Hybrid search engine for AWS documentation with RAG-powered answers. Fully open-source stack — no API keys required.
Crawls AWS docs, chunks them with semantic structure preservation, embeds with BGE-large-en-v1.5, indexes into PostgreSQL (pgvector + tsvector), runs hybrid vector + keyword retrieval with Reciprocal Rank Fusion, and generates cited answers via Llama 3.2 through Ollama.
┌──────────────┐ ┌──────────────────┐ ┌───────────────┐
│ Python │ │ Go API │ │ Ollama │
│ Ingestion │───>│ Server │───>│ (Llama 3.2) │
│ Pipeline │ │ (Chi + pgx) │ │ │
└──────┬───────┘ └────────┬─────────┘ └───────────────┘
│ │
v v
┌──────────────────────────────────────────┐
│ PostgreSQL 16 + pgvector │
│ - vector(1024) HNSW index │
│ - tsvector GIN index │
│ - Hybrid search: vector + keyword │
└──────────────────────────────────────────┘
Three layers, each in the right language:
| Layer | Language | Why |
|---|---|---|
| Ingestion pipeline | Python | sentence-transformers, tiktoken, BeautifulSoup — the ML ecosystem lives here |
| API server | Go | Single binary, goroutine fan-out for concurrent search, SSE streaming, sub-ms serving |
| Storage + retrieval | PostgreSQL | pgvector for dense similarity + tsvector for sparse keyword match in one DB, no Pinecone |
Ingestion — Crawls AWS docs via BFS, parses HTML into a structural tree, chunks with type-aware strategies (prose, code, table, config), embeds with BGE-large-en-v1.5 (1024-dim, L2-normalized), indexes into Postgres with HNSW + GIN indexes.
Search — Embeds the query (with BGE asymmetric prefix), fans out vector search (<#> inner product) and keyword search (ts_rank_cd on weighted tsvector) concurrently via errgroup, fuses results with Reciprocal Rank Fusion (k=60), returns top-K ranked chunks.
Generation — Builds a numbered RAG prompt from retrieved chunks, streams the answer via Ollama (Llama 3.2), extracts [N] bracket citations that link back to source URLs. Two-level LRU cache (retrieval results + full answers) for repeat queries.

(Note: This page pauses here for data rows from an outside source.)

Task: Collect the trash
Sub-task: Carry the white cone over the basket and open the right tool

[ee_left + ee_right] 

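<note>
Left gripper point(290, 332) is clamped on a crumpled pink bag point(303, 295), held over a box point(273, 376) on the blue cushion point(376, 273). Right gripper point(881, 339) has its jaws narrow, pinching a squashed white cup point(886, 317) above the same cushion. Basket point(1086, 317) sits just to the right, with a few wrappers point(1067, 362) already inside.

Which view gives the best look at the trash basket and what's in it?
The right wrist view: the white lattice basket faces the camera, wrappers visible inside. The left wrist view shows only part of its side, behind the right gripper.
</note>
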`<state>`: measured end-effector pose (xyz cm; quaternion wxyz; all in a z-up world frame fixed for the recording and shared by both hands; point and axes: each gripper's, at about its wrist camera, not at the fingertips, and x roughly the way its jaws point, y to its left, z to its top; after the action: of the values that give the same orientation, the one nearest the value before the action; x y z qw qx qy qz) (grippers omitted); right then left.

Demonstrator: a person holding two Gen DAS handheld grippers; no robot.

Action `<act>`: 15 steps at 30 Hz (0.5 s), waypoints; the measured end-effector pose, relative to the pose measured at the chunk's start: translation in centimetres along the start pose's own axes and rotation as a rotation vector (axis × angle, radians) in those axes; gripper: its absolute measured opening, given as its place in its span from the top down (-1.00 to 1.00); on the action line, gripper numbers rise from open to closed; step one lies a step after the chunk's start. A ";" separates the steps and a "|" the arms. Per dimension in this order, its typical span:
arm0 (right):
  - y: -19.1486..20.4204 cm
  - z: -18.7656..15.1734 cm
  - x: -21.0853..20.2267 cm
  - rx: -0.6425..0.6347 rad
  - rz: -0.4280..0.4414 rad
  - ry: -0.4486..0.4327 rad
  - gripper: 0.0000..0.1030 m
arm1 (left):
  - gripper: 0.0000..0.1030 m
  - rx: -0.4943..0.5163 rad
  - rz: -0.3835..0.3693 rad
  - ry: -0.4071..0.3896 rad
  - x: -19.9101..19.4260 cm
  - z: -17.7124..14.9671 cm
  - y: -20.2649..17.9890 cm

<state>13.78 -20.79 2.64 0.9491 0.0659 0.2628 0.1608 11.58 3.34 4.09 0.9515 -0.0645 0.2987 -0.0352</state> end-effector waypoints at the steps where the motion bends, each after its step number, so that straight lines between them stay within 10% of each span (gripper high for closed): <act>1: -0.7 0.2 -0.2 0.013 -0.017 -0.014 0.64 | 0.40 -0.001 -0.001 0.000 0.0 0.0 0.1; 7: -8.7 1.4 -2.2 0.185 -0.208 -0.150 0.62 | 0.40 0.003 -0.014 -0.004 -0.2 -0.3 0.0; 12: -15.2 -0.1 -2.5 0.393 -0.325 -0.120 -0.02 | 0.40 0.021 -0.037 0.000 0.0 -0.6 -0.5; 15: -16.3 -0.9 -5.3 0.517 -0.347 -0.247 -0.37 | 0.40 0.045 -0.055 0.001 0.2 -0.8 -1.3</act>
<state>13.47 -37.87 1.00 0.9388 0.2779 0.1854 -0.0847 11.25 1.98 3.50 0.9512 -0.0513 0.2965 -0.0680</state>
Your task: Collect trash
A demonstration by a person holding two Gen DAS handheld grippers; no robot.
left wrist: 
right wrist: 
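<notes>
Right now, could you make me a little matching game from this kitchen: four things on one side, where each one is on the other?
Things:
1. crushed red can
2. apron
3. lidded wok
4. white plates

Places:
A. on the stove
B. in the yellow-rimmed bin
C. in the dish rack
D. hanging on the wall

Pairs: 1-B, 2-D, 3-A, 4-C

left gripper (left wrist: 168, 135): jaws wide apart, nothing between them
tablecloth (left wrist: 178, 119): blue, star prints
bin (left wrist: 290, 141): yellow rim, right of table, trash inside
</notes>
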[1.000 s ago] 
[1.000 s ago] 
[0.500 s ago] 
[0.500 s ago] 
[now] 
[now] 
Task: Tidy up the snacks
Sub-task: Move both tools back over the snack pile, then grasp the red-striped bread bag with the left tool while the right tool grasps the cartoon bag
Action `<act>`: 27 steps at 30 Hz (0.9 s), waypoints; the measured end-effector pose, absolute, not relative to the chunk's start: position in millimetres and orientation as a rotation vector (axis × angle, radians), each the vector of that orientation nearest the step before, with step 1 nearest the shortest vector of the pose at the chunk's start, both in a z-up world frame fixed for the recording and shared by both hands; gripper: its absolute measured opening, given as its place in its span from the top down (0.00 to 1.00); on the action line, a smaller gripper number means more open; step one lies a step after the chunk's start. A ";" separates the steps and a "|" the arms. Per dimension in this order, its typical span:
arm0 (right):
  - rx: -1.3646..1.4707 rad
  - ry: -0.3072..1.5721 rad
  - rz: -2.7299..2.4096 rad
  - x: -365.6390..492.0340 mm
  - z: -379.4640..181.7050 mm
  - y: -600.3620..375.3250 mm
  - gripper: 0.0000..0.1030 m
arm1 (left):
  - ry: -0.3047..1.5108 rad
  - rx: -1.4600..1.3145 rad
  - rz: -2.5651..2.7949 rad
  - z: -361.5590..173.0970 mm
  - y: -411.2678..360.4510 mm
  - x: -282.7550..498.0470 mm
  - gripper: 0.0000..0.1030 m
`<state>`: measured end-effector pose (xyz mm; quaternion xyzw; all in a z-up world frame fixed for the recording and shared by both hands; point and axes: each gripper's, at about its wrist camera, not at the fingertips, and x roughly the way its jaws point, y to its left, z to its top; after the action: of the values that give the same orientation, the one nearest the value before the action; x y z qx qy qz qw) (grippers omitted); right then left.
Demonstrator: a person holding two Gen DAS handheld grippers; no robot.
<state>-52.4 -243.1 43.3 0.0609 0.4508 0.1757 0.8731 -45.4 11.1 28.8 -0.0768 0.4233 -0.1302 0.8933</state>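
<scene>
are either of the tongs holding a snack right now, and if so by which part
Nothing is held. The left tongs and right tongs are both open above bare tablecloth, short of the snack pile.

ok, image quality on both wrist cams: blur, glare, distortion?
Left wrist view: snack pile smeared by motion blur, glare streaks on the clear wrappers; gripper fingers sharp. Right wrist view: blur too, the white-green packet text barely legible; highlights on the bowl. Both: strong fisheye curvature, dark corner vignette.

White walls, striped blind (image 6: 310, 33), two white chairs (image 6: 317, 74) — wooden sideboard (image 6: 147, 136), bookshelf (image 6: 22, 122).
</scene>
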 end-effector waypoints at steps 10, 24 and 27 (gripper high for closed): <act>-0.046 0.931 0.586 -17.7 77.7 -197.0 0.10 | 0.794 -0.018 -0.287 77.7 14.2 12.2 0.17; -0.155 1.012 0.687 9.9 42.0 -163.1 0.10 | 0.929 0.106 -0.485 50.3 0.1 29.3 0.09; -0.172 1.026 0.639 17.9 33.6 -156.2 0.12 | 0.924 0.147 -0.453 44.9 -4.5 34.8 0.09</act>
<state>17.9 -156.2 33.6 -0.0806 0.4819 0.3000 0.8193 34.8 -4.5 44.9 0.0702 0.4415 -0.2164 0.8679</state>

# Prerequisites: Docker, Go 1.22+, Python 3.11+, Ollama
# 1. Install Ollama and pull the model
brew install ollama
brew services start ollama
ollama pull llama3.2
# 2. Start Postgres
make db-up
# 3. Run schema migrations
make setup # creates Python venv
make migrate
# 4. Ingest docs (or seed test data — see below)
make ingest ARGS="--services s3"
# 5. Start the embedding sidecar (terminal 2)
PYTHONPATH=src .venv/bin/python -m uvicorn api.embed_service.main:app --port 8081
# 6. Start the API server (terminal 3)
cd api && go run ./cmd/server
# 7. Search
curl -X POST localhost:8080/api/v1/search \
-H 'Content-Type: application/json' \
-d '{"query":"How do I set up an S3 bucket policy?","stream":true}'GET /healthz Liveness probe (always 200)
GET /readyz Readiness probe (checks DB + embed service)
GET /api/v1/stats Index statistics (docs, chunks, per-service)
POST /api/v1/search Hybrid search + RAG answer generation
{
"query": "How do I set up an S3 bucket policy?",
"top_k": 5,
"services": ["s3", "iam"],
"stream": true
}Non-streaming response:
{
"answer": "To set up an S3 bucket policy...",
"citations": [
{
"chunk_id": 42,
"document_url": "https://docs.aws.amazon.com/AmazonS3/latest/userguide/bucket-policies.html",
"title": "Using bucket policies",
"service_name": "s3",
"section_path": "S3 > Bucket Policies > Examples",
"score": 0.032
}
],
"metadata": {
"query_time_ms": 2847,
"chunks_found": 5,
"cache_hit": false,
"model": "llama3.2"
}
}Streaming response (SSE):
event: chunk
data: To set up
event: chunk
data: an S3 bucket policy
event: citations
data: [{"chunk_id":42,"document_url":"...","score":0.032}]
event: metadata
data: {"query_time_ms":2847,"chunks_found":5}
event: done
Pure vector search misses exact matches on CLI flags and service names. Pure keyword search misses semantic similarity. Hybrid search returns the right result when either alone fails.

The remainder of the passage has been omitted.